* ACTION ITEM *
What you output should match the data below exactly.

(Beginning of WORKING DATA)

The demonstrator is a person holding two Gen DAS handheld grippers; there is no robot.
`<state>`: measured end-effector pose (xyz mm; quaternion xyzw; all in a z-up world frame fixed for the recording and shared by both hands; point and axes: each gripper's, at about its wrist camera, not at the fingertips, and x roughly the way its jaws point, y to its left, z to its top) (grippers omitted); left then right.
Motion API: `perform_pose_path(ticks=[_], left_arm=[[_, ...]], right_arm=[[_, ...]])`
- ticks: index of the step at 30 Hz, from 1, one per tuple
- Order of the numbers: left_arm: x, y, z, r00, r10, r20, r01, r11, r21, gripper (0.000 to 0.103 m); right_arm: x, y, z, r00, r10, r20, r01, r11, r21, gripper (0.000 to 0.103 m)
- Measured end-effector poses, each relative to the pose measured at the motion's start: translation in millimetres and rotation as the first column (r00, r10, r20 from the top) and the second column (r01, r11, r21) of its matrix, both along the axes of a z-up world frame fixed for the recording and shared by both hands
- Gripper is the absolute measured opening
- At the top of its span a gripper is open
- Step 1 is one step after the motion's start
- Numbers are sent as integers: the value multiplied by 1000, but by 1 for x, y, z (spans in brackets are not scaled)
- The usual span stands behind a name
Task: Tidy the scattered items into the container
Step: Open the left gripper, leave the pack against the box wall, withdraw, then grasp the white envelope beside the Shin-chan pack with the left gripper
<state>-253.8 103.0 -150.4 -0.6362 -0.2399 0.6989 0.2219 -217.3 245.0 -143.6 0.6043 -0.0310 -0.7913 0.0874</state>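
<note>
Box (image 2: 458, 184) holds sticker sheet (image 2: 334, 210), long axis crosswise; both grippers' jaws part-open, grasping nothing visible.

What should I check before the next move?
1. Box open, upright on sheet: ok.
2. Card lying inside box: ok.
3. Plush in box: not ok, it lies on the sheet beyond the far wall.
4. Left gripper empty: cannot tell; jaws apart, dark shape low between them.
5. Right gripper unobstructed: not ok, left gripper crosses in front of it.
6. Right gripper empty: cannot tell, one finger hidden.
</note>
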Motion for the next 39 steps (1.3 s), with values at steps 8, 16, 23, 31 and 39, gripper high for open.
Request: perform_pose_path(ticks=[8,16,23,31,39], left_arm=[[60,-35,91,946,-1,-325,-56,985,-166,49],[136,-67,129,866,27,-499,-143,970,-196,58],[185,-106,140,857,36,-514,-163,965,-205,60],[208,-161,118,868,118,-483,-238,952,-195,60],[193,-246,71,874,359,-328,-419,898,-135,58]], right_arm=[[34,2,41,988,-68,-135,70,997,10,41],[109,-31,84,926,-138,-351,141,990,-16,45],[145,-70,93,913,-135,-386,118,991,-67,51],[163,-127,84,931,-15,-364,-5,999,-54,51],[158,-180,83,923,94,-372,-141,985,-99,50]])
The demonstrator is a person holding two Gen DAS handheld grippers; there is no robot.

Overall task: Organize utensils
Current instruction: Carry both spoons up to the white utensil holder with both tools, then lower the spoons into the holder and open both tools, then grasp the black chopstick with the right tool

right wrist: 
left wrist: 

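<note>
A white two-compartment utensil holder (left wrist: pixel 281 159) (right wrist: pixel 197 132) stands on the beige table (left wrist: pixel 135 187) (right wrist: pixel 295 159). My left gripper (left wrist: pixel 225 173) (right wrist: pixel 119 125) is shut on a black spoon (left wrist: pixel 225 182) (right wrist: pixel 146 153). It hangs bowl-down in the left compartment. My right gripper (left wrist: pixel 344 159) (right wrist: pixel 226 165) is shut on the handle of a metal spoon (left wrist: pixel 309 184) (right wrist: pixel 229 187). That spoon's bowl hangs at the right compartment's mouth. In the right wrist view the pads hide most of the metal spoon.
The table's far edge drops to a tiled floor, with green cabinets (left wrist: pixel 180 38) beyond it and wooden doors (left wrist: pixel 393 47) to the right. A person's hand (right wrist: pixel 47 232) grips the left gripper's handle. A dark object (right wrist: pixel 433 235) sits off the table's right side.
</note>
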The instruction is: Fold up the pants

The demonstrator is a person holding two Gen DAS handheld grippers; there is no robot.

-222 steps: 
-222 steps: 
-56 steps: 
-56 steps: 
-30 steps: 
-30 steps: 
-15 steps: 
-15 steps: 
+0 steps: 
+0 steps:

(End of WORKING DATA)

* EXERCISE SOLUTION *
The demonstrator is a person holding two Gen DAS handheld grippers; there is no robot.
`<state>`: measured end-effector pose (xyz mm; quaternion xyzw; all in a z-up world frame fixed for the recording and shared by both hands; point and axes: each gripper's, at about its wrist camera, not at the fingertips, and x roughly the way its jaws point, y to its left, z to its top) (grippers omitted); left then right.
Motion API: `perform_pose_path(ticks=[_], left_arm=[[_, ...]], right_arm=[[_, ...]])`
- ticks: index of the step at 30 Hz, from 1, one per tuple
- Order of the numbers: left_arm: x, y, z, r00, r10, r20, r01, r11, r21, gripper (0.000 to 0.103 m); right_arm: x, y, z, r00, r10, r20, r01, r11, r21, gripper (0.000 to 0.103 m)
- Measured end-effector poses, each relative to the pose measured at the motion's start: translation in millimetres and rotation as the first column (r00, r10, r20 from the top) and the second column (r01, r11, r21) of its matrix, both along the axes of a z-up world frame fixed for the recording and shared by both hands
- Gripper is the absolute measured opening
- At the top of its span a gripper is open
- Step 1 is one step after the motion's start
- Numbers are sent as integers: the value multiplied by 1000, but by 1 for x, y, z (spans in brackets are not scaled)
- The usual span stands behind a name
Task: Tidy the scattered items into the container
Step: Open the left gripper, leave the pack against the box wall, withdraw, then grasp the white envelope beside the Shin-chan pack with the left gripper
<state>-253.8 103.0 -150.4 -0.6362 -0.2399 0.6989 0.2219 -217.3 245.0 -143.6 0.6043 -0.0310 -0.7913 0.0874</state>
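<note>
Box (image 2: 458, 184) holds sticker sheet (image 2: 334, 210), long axis crosswise; both grippers' jaws part-open, grasping nothing visible.

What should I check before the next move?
1. Box open, upright on sheet: ok.
2. Card lying inside box: ok.
3. Plush in box: not ok, it lies on the sheet beyond the far wall.
4. Left gripper empty: cannot tell; jaws apart, dark shape low between them.
5. Right gripper unobstructed: not ok, left gripper crosses in front of it.
6. Right gripper empty: cannot tell, one finger hidden.
</note>
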Motion for the next 39 steps (1.3 s), with values at steps 8, 16, 23, 31 and 39, gripper high for open.
Request: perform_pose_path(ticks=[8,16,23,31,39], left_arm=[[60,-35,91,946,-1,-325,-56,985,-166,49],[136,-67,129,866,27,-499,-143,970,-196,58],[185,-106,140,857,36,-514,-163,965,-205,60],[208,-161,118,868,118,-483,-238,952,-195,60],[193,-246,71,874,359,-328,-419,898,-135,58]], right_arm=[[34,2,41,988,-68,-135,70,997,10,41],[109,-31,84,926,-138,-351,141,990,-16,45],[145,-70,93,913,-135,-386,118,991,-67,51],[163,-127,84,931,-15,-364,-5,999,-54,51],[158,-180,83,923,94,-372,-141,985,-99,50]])
The demonstrator is a person holding two Gen DAS handheld grippers; there is no robot.

Overall task: Organize utensils
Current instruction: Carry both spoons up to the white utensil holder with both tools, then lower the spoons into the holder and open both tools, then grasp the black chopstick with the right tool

right wrist: 
left wrist: 

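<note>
A white two-compartment utensil holder (left wrist: pixel 281 159) (right wrist: pixel 197 132) stands on the beige table (left wrist: pixel 135 187) (right wrist: pixel 295 159). My left gripper (left wrist: pixel 225 173) (right wrist: pixel 119 125) is shut on a black spoon (left wrist: pixel 225 182) (right wrist: pixel 146 153). It hangs bowl-down in the left compartment. My right gripper (left wrist: pixel 344 159) (right wrist: pixel 226 165) is shut on the handle of a metal spoon (left wrist: pixel 309 184) (right wrist: pixel 229 187). That spoon's bowl hangs at the right compartment's mouth. In the right wrist view the pads hide most of the metal spoon.
The table's far edge drops to a tiled floor, with green cabinets (left wrist: pixel 180 38) beyond it and wooden doors (left wrist: pixel 393 47) to the right. A person's hand (right wrist: pixel 47 232) grips the left gripper's handle. A dark object (right wrist: pixel 433 235) sits off the table's right side.
</note>
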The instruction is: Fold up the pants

The demonstrator is a person holding two Gen DAS handheld grippers; there is no robot.

-222 steps: 
-222 steps: 
-56 steps: 
-56 steps: 
-30 steps: 
-30 steps: 
-15 steps: 
-15 steps: 
+0 steps: 
+0 steps:

Nothing else remains for this exercise.